[YOUR ASSIGNMENT]: Within the material below, count each line holding the string "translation" and return the total alone.

[INPUT MATERIAL]:
= = = = = = =

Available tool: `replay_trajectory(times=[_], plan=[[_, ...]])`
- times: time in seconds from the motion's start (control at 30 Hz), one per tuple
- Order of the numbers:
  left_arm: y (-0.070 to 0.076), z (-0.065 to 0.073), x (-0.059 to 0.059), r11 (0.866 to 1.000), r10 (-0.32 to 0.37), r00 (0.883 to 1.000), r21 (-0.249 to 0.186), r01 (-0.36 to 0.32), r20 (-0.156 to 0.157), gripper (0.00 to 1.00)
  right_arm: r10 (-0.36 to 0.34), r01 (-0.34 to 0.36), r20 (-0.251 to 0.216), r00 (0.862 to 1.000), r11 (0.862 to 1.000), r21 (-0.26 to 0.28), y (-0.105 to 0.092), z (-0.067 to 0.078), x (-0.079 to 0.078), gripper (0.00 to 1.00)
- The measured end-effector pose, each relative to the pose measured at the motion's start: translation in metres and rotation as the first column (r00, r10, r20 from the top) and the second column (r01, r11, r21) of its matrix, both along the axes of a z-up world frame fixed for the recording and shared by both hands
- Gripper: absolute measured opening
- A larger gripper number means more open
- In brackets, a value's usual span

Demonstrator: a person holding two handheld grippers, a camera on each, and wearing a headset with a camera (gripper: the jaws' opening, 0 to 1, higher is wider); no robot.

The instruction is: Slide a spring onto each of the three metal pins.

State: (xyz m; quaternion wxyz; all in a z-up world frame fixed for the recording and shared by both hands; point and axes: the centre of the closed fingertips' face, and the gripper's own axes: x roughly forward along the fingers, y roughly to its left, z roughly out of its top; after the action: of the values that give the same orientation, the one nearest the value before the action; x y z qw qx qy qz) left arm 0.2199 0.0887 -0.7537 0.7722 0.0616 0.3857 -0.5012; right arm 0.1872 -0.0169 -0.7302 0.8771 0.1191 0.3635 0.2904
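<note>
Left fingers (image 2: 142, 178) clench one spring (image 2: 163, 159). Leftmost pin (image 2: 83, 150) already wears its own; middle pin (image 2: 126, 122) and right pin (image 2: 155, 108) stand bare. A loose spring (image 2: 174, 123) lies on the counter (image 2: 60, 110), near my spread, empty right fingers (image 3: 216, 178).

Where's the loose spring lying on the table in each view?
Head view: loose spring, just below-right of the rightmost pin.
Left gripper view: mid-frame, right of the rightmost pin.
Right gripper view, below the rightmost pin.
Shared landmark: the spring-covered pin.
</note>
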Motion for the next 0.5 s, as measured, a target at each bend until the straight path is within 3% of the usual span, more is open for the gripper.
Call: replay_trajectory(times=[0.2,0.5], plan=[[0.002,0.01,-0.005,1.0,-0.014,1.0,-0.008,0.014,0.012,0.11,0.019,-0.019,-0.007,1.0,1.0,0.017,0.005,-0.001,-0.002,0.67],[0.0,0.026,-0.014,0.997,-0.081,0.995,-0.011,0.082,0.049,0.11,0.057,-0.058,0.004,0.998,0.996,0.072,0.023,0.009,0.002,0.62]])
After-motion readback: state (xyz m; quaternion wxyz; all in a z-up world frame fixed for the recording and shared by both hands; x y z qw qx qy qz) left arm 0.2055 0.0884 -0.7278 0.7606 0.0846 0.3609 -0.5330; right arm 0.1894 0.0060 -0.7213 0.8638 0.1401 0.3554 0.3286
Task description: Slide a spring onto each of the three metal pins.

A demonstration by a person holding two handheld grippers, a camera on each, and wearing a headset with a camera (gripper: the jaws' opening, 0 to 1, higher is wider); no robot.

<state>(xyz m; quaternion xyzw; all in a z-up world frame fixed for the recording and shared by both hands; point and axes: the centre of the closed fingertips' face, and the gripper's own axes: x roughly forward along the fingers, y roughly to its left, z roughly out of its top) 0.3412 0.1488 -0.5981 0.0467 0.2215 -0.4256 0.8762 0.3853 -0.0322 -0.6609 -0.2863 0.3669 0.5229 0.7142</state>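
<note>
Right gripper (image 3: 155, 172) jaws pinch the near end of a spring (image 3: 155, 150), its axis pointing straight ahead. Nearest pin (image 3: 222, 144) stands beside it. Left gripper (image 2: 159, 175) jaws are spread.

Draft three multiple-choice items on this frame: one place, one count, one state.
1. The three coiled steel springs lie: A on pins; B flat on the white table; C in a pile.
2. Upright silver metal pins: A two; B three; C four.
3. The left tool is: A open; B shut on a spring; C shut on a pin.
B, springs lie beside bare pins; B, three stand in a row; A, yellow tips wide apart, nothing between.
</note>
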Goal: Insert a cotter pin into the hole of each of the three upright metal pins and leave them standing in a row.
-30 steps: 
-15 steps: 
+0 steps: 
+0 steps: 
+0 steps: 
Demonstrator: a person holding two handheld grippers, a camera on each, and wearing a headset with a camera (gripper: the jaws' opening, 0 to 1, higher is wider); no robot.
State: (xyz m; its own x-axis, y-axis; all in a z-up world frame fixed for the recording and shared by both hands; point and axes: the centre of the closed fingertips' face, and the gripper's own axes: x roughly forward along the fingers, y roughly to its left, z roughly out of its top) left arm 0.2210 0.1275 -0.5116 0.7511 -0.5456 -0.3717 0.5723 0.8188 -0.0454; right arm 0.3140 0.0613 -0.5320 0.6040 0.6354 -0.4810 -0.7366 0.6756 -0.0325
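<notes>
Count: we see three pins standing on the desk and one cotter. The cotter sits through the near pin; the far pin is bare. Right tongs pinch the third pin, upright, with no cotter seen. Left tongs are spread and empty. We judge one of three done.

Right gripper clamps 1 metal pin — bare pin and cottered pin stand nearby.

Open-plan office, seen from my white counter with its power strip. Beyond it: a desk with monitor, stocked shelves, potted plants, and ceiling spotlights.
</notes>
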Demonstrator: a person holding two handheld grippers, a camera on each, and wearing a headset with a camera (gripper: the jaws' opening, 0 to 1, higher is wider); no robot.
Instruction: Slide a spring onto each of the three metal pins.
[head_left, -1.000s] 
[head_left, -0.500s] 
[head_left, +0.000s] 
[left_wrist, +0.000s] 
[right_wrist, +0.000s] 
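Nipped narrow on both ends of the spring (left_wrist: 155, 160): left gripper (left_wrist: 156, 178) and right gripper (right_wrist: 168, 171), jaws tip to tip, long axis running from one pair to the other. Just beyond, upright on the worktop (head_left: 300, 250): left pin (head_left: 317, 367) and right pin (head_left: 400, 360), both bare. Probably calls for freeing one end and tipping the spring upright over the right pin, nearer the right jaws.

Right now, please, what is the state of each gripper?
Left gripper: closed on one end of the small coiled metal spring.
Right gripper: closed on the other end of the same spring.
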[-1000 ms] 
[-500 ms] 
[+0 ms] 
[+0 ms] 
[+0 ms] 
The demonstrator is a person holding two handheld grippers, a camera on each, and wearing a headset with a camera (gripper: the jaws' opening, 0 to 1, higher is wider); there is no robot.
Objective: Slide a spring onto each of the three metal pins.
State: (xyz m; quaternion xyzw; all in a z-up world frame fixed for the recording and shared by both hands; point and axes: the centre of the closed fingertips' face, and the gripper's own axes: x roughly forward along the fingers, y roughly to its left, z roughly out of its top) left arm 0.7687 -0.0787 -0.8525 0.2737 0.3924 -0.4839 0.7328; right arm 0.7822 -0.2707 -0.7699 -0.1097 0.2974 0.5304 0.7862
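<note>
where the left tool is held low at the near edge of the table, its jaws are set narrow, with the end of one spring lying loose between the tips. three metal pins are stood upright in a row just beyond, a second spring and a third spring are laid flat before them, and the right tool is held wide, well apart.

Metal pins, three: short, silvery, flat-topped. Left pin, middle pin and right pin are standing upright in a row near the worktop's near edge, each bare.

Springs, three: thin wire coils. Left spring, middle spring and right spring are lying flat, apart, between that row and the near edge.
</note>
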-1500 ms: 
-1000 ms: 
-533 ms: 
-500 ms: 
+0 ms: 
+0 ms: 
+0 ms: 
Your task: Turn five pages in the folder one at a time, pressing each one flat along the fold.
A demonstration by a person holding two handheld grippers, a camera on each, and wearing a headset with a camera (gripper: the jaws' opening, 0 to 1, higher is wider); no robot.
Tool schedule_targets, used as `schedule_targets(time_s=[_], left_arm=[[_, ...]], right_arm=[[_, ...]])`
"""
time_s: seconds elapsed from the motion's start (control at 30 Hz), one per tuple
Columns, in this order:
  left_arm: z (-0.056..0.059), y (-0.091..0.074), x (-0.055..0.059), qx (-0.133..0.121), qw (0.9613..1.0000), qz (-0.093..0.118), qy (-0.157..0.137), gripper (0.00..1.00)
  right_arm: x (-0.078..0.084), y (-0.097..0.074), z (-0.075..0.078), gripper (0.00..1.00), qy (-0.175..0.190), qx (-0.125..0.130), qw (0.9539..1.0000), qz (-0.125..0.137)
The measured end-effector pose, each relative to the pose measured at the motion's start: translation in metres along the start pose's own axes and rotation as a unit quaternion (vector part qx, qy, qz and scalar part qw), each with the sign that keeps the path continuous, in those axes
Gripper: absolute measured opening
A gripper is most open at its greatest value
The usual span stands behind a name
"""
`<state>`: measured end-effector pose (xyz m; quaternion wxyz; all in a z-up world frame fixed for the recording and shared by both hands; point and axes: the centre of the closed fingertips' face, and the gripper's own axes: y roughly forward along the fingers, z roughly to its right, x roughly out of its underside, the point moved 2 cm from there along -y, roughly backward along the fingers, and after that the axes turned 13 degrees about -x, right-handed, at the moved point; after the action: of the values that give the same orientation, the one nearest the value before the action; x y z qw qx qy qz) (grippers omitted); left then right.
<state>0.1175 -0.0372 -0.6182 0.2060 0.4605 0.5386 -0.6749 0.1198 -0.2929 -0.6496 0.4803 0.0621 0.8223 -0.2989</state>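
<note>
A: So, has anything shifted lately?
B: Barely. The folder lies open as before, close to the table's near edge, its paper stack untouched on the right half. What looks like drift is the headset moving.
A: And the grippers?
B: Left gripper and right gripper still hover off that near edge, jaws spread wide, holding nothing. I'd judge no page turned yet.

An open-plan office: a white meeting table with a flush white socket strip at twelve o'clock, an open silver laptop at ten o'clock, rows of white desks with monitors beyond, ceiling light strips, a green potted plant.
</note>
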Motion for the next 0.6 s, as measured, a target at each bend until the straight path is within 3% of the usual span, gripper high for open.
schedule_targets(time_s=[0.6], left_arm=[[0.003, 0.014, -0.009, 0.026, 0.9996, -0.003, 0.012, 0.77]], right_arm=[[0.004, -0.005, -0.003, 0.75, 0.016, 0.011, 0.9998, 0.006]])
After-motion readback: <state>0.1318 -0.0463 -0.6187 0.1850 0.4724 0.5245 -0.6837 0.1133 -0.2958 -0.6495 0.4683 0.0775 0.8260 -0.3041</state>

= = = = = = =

[ANSWER TO THE PROBLEM]: 2